[Ecls-list] Unstable changes ahead

Thu Jun 19 17:23:37 UTC 2008

I have created an informal new release ECL_0_9k. People wishing to
remain "stable" might wish to either not update from CVS or to check
out that revision using "cvs checkout -r ECL_0_9k ecl".

The reason for tagging this version is that I have redesigned the
interpreter using threaded code and new inline operators. The outcome
is way faster because of several reasons

- It uses indirect threading. That means the interpreter keeps a table
of memory addresses for sections that implements different bytecodes,
and uses GCC's computed gotos to have very fast and efficient
dispatch.

- Functions in Common Lisp language which take 1 or 2 arguments can be
called directly.

- The code for calling all other functions has been simplified and
inlined in the interpreter.

- Most of the structures and data needed by the interpreter are kept
as local variables in the interpreter loop. In the multithreaded case
this means a significant gain and it is an optimization that will be
extended to other regions of ECL.

- There are new bytecodes for frequently used operations: CONS, ENDP,
CAR, CDR, etc.

- Many other bytecodes have been eliminated or rewritten using common ones.

- Single-byte bytecodes (--enable-opcode8) works again.

I must also admit that the performance improvements are very much
machine dependent. I have a not too high level processor, a Pentium IV
dual core, and it is a significant gain. On another box, a Quad-core
with a much bigger cache and more memory, running 64-bits, the gains
are not so big.

A significant comparison is Maxima's test suite. I must warn that the
following times have been obtained with a version of Maxima that
implements intepreter optimizations for COERCE and TYPEP, and which
are not available in the CVS version yet. The times of the test suite
with the 0.9k release are

real time : 380.454 secs
run time  : 361.130 secs
gc count  : 41 times
consed    : 397399637984 bytes

To be compared with the optimized interpreter

real time : 307.241 secs
run time  : 287.700 secs
gc count  : 43 times
consed    : 429018839736 bytes

The difference is much bigger in the dual core.
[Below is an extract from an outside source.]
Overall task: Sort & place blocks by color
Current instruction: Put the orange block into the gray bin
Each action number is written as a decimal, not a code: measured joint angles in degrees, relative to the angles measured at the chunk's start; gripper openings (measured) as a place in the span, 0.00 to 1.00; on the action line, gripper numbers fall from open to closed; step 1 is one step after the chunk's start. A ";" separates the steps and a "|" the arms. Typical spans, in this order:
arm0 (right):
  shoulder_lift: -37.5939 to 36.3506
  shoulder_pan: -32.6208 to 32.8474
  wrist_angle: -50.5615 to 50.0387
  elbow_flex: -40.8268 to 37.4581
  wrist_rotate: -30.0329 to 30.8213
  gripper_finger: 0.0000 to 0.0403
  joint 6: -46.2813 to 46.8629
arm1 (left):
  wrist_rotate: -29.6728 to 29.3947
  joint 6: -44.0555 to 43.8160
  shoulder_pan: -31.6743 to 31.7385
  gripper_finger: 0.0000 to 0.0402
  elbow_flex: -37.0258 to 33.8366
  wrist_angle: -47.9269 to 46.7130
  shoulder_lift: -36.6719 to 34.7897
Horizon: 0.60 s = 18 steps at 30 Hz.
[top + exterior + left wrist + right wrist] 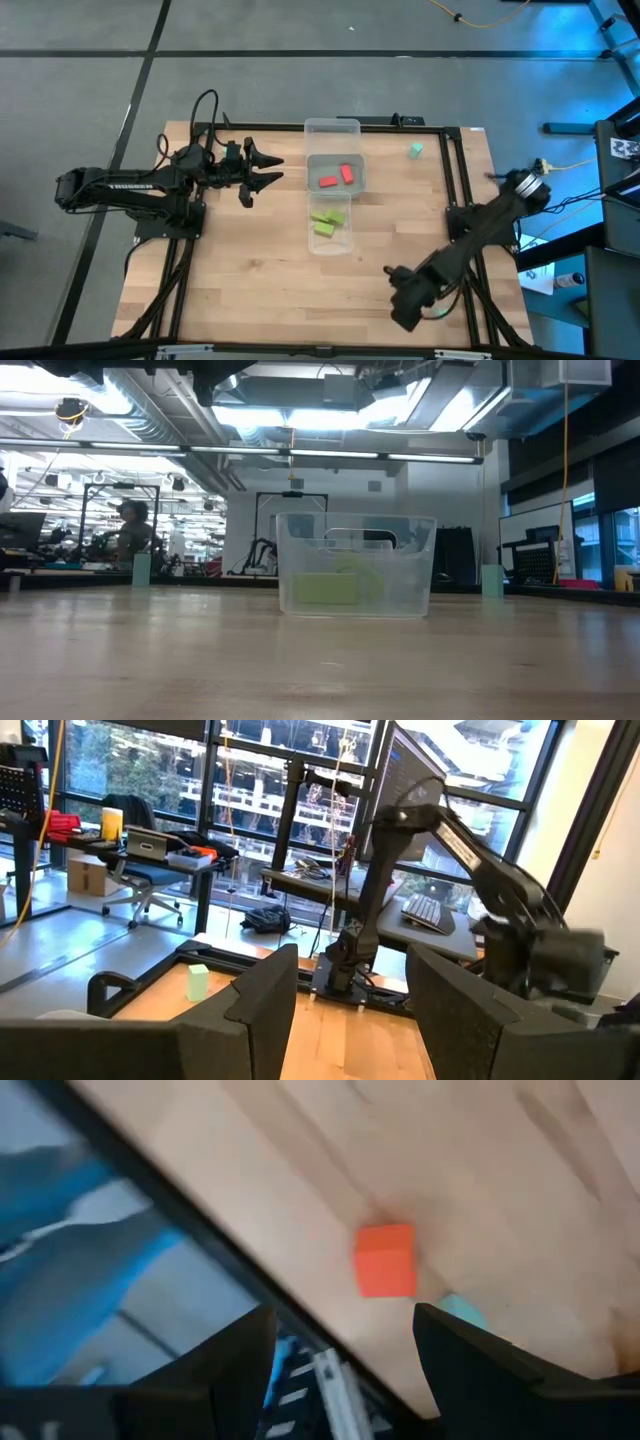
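Near the table's front edge, the right gripper (340,1355) hovers with jaws spread wide and empty over a red cube (385,1260) beside a mint block (462,1312). A careless close could catch both colours, or nudge the cube off the edge. The left gripper (268,170) waits open beside the clear trays (333,127).
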 joint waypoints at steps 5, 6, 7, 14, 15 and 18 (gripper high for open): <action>6.98 1.06 -0.16 0.00 -2.59 0.60 0.12 | 0.02 0.00 0.00 0.45 0.00 0.00 0.00; 8.04 1.16 -0.11 0.00 -2.99 0.60 0.11 | 0.02 0.00 -0.02 0.45 0.00 0.00 0.01; 8.96 1.28 -0.13 0.00 -3.02 0.60 0.06 | 0.02 0.00 0.00 0.45 0.00 0.00 0.01; 12.11 1.32 0.16 0.00 -2.99 0.60 -0.13 | 0.02 -0.04 0.00 0.45 0.00 0.28 0.01; 12.21 1.41 0.26 0.00 -2.99 0.60 -0.13 | 0.02 -0.06 -0.01 0.45 0.00 0.31 0.01; 12.30 1.67 0.37 0.00 -2.97 0.60 -0.15 | 0.02 -0.09 0.00 0.45 0.00 0.28 0.01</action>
This stage of the interpreter represents an interim one. The biggest
performance bottleneck right now is the amount of consing which is
generated in the interpreter, due to binding of local variables. My
goal is to rewrite this using a kind of "register" array, but this is
tricky because of the existence of closures: one has to determine not
only the positions of variables, but when the register array has to be
preserved, etc.

So basically the goals are:

- Simplify the interpreter loop so that more data is kept in registers
and less in memory. Currently GCC is not doing too good regarding this
point.

- Implement the new lexical environment structure as an array of
registers which are directly accessed and which can be either
dynamically allocated in the interpreter stack, or permanently in
memory.

- In cases in which no debugging information is required, call
FLET/LABELS functions directly, without creating closures. Saves both
space and time.

- Study which bytecodes are most often used and look for new
combinations that might speed up frequent operations.

- Optimize the bytecodes compiler code, ensuring that there are not
performance bottlenecks there, as well.

Help is welcome with any of these things, either in the form of code
or just useful ideas, suggestions, etc.

Juanjo

-- 
Facultad de Fisicas, Universidad Complutense,
Ciudad Universitaria s/n Madrid 28040 (Spain)
http://juanjose.garciaripoll.googlepages.com